Their testimonies, 30 years after the war, are now recorded in the digital archives of the Mediacentar which carried out the project "Journalism as the first draft of history" with the financial support of the Government of the Kingdom of the Netherlands through the MATRA program.

During the project, Mediacentar Sarajevo searched more than 100,000 pieces of evidence from the ICTY's court file database in search of media content used as evidence in the arguments of the prosecution, the defense and the trial chamber.

Considering the amount of evidence, most of the media evidence was attached in the joint case related to the trials of Ratko Mladic and Radovan Karadžić, as many as 781 pieces of evidence, of which 723 were videos.

On the occasion of the completion of this multi-month project, a conference was organized in Sarajevo today, emphasizing that newspaper reports by domestic and foreign correspondents who reported from all sides involved in the conflicts in the former Yugoslavia are important evidence.

Mediacentar Sarajevo's research collected more than 2,500 media pieces of evidence from the ICTY's court records, an average of about five percent of media evidence in a court case, and at least 31 testimonies from foreign and domestic journalists who testified at the invitation of the prosecution and defense. is during the research process.

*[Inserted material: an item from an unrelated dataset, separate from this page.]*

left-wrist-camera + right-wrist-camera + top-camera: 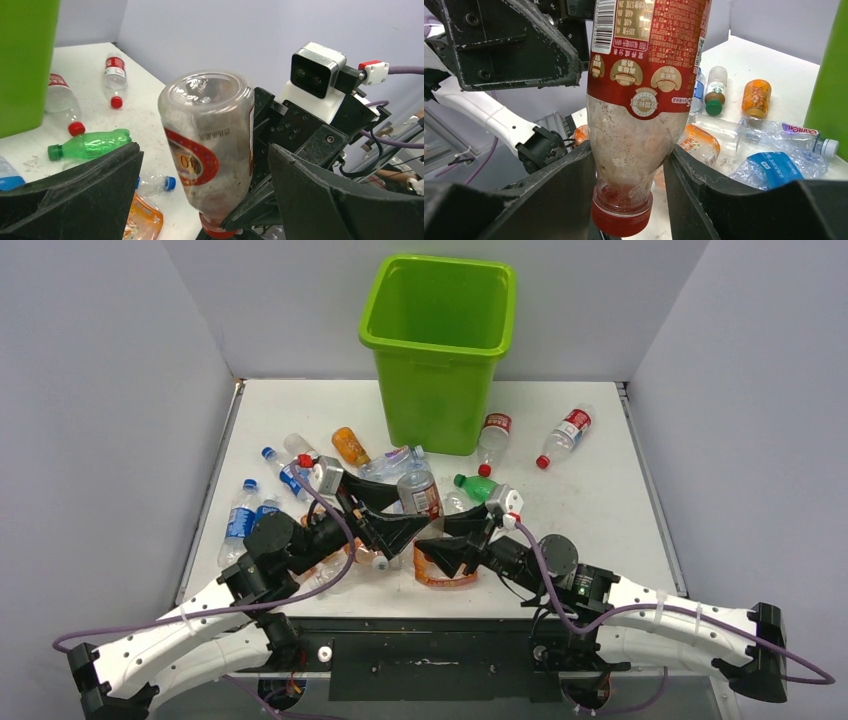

The head of the digital archive Infobiro within the Mediacenter, Dragan Golubović, said that the research was done in order to create a database, but also answered the question of how the media reports and testimonies of journalists were used.

He emphasizes that journalists in the former Yugoslavia made articles, wrote articles, but had no idea that one day it would be used in court as evidence for the process of proving war crimes, adding that the Hague Tribunal was the first court where journalists appeared as witnesses.

The Mediacenter recorded the experiences of 14 journalists who testified before the tribunal. Details of the testimony experience and reasons for the decision to testify were shared by Anthony Birtley, Andrew Hogg, Alija Lizde, Branimir Grulović, Ed Vulliamy, Florence Hartmann, Jacky Rowland, Jeremy Bowen, John Sweeney, Martin Bell, Sead Omeragić, Slavoljub Kačarević, Veton Surroi, and Zvezdana Popović.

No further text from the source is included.